De modo que si hay un instante para jugarla entero, ese momento es ahora. Mi memoria es proverbial. Me tiro al piso y arranco con la rutina que me ha enseñado el Chino el último sábado. En dinámica sucesiva ensayo giros con la rodilla, con la espalda, salticos de brazos y pies, la Serpentina, el Pescadito. Al instante, noto la atención, el grito enloquecido. Me duele todo pero me he movido bien. La Tijera Cruzada, para el final, resulta más que efectiva.
Me levanto sintiendo el fuego que pela mis rodillas, mis codos.
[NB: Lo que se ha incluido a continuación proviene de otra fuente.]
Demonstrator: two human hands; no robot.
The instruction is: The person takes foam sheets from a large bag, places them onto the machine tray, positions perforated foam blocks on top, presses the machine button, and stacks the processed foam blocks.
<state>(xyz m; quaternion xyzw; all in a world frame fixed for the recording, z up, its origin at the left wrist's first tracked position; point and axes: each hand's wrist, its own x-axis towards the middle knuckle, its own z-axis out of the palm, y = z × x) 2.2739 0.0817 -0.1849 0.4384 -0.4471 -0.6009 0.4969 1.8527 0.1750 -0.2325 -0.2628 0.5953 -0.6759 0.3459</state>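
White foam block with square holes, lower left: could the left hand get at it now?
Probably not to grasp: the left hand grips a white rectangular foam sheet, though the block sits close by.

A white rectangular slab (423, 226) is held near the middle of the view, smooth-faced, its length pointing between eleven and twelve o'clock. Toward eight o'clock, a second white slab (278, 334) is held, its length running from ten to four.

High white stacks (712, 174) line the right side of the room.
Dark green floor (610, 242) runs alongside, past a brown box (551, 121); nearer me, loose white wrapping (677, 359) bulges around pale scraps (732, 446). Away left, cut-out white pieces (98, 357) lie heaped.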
Pero nada más importa. Doy el pase, apuntando a mi rival con la respiración que no me cabe en el pecho inflado. Tabárez me mira a los ojos. Y le leo la duda. No esperaba eso y por primera vez advierto su vacilación, su miedo a la derrota. Pero Tabárez no es de achicarse. Por algo es el mejor de los pibes, al menos hasta esta noche. Un murmullo aletea entre los espectadores. Tabárez se decide, toma la daga. A medias. Se hinca en el piso de losa dura y mete un giro de rodilla. Tambalea. Pierde el equilibrio. Pone las manos para no caer. Fracasa, en definitiva. Lo tengo grogui y voy por el golpe definitivo. Sin esperar pase alguno, me lanzo a girar una vez con el hombro. Noto el cemento raspando la carne, dejándola en sangre viva. Comprendo que he ido muy lejos. Pero ya no tengo retorno. Es a muerte o capitulación.
Entonces, de la nada, o de todo lado, surge la gritería colosal, definitiva, inolvidable. Y no es para mi triunfo. Es para el Chino y para su grupo de vagos y minas. La banda entra copando la parada desde todos los rincones y pronto toman el escenario, como solo ellos y ellas lo saben hacer. La gente delira. Al segundo, se olvidan de nosotros. Y me parece justo. En la algarabía de un barrio de música y danzas break, lo busco a Tabárez, no sé bien por qué. El pibe me hace un gesto con la cabeza. Una señal de respeto, que me lo justifica todo. Y un poco más.
No queda claro quién es el ganador en aquella noche de enero. Esas cosas nunca se saben. Quizás para algunos mi rutina de suelo me ha convertido en el nuevo campeón. Quizás para otros, Tabárez baila como nadie y sigue siendo el mejor. Pero lo cierto es que en ese cumpleaños de adultos, ambas barras comemos sándwich de jamón y queso y tomamos Coca–Cola en botellita. Entre aplausos y risas, Jorge Martínez nos trae torta y algunos bombones Garoto.
—Son unos fenómenos, ustedes dos—, nos dice. Y se va. Al unísono, nos miramos con Tabárez.
—Gran baile—, me dice.
—Gran baile—, le digo.
Y luego sabemos que esa noche ninguno perdió.
Notas
1 No recuerdo que en ese tiempo la inflación estuviese disparada. Pero cada semana el precio de las entradas venía con incremento. Con los años me daría cuenta del negocio de los hermanos, que rozaba la usura. Pero ellos eran los encargados de ir a hacer fila y sacar el ticket para todos. De modo que seamos justos y pensémoslo como una especie de gastos operativos.